= Task goal =
Without any pictures, output the records exactly as they are.

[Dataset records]
Content starts
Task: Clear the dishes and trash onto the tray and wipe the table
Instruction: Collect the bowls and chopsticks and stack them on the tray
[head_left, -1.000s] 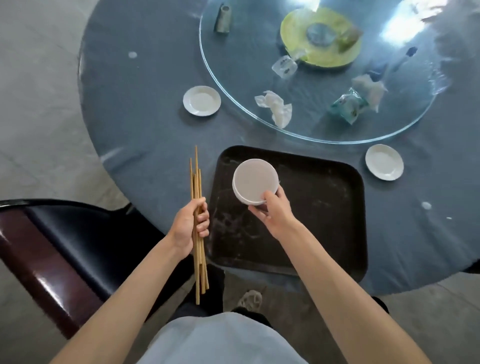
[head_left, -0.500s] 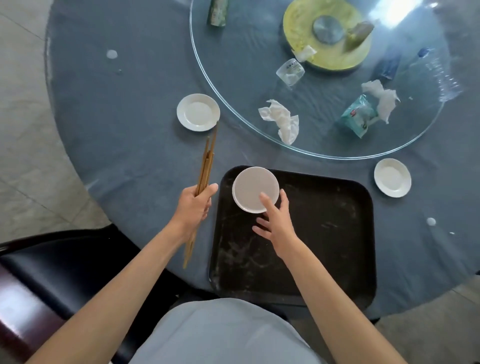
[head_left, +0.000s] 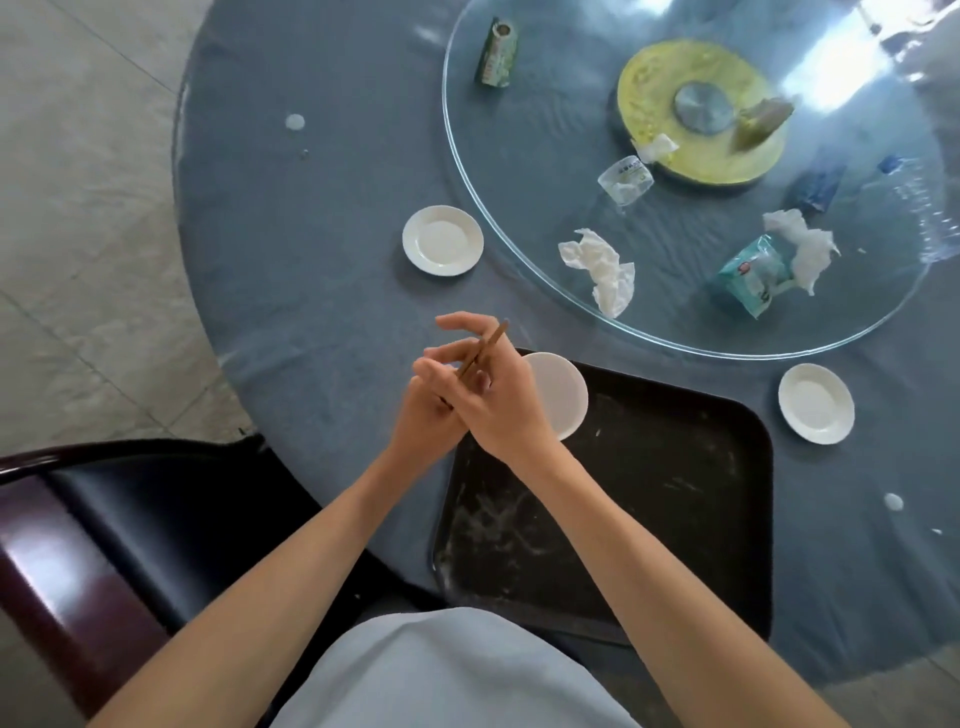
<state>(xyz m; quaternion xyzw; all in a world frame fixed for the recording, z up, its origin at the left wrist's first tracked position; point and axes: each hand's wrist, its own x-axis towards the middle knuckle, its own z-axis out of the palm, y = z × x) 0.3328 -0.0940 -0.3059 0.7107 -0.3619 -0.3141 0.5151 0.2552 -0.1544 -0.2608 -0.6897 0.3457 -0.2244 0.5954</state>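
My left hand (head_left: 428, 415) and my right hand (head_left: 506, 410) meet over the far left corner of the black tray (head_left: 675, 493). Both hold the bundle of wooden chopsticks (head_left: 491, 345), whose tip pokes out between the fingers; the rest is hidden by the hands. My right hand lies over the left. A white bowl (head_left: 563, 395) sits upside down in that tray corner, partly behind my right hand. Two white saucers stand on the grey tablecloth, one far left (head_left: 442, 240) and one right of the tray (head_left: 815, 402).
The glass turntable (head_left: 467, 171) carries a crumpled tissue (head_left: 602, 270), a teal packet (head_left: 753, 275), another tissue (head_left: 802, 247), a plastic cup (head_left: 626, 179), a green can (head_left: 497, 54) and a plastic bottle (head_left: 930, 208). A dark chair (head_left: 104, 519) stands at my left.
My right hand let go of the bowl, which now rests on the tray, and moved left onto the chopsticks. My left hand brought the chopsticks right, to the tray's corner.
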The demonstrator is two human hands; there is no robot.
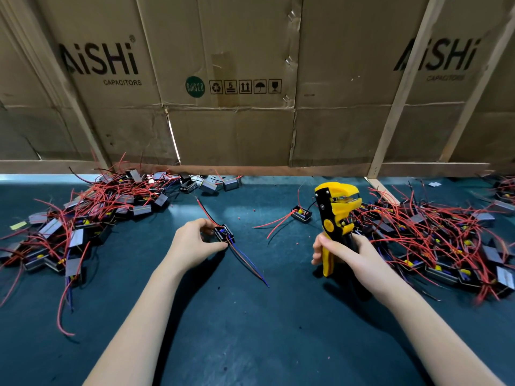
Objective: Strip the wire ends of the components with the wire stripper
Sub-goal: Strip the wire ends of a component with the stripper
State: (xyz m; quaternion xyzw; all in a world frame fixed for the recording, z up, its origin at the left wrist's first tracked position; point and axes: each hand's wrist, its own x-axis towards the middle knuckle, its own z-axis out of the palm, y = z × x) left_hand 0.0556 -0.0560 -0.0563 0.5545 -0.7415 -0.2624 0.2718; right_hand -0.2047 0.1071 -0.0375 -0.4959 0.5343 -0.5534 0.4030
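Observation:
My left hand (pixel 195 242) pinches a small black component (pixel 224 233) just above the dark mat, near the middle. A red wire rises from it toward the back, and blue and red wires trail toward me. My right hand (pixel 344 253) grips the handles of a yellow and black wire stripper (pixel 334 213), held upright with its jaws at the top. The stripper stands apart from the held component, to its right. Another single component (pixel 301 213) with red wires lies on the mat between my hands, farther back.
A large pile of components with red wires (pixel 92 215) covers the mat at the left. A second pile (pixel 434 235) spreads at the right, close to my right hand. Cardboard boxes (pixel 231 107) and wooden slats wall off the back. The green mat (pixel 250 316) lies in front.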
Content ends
= Solution =
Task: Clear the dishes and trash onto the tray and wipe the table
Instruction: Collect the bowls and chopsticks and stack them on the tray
[head_left, -1.000s] 
[head_left, -0.500s] 
[head_left, +0.000s] 
<state>(xyz m; quaternion xyzw; all in a world frame fixed for the recording, z up, its origin at the left wrist's first tracked position; point and axes: each hand's wrist, its own x-axis towards the middle knuckle, its own z-axis out of the palm, y = z × x) 0.3328 -0.0940 -0.3059 0.7107 -0.3619 -0.3141 0.5151 0.2552 -0.1544 -0.2608 -0.6897 0.3457 -0.2244 0.5954</state>
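My left hand (head_left: 428, 415) and my right hand (head_left: 506, 410) meet over the far left corner of the black tray (head_left: 675, 493). Both hold the bundle of wooden chopsticks (head_left: 491, 345), whose tip pokes out between the fingers; the rest is hidden by the hands. My right hand lies over the left. A white bowl (head_left: 563, 395) sits upside down in that tray corner, partly behind my right hand. Two white saucers stand on the grey tablecloth, one far left (head_left: 442, 240) and one right of the tray (head_left: 815, 402).
The glass turntable (head_left: 467, 171) carries a crumpled tissue (head_left: 602, 270), a teal packet (head_left: 753, 275), another tissue (head_left: 802, 247), a plastic cup (head_left: 626, 179), a green can (head_left: 497, 54) and a plastic bottle (head_left: 930, 208). A dark chair (head_left: 104, 519) stands at my left.
My right hand let go of the bowl, which now rests on the tray, and moved left onto the chopsticks. My left hand brought the chopsticks right, to the tray's corner.
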The demonstrator is two human hands; there is no robot.
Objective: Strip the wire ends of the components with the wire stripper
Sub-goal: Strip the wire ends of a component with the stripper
State: (xyz m; quaternion xyzw; all in a world frame fixed for the recording, z up, its origin at the left wrist's first tracked position; point and axes: each hand's wrist, its own x-axis towards the middle knuckle, its own z-axis out of the palm, y = z × x) left_hand 0.0556 -0.0560 -0.0563 0.5545 -0.7415 -0.2624 0.2718; right_hand -0.2047 0.1071 -0.0375 -0.4959 0.5343 -0.5534 0.4030
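Observation:
My left hand (pixel 195 242) pinches a small black component (pixel 224 233) just above the dark mat, near the middle. A red wire rises from it toward the back, and blue and red wires trail toward me. My right hand (pixel 344 253) grips the handles of a yellow and black wire stripper (pixel 334 213), held upright with its jaws at the top. The stripper stands apart from the held component, to its right. Another single component (pixel 301 213) with red wires lies on the mat between my hands, farther back.
A large pile of components with red wires (pixel 92 215) covers the mat at the left. A second pile (pixel 434 235) spreads at the right, close to my right hand. Cardboard boxes (pixel 231 107) and wooden slats wall off the back. The green mat (pixel 250 316) lies in front.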

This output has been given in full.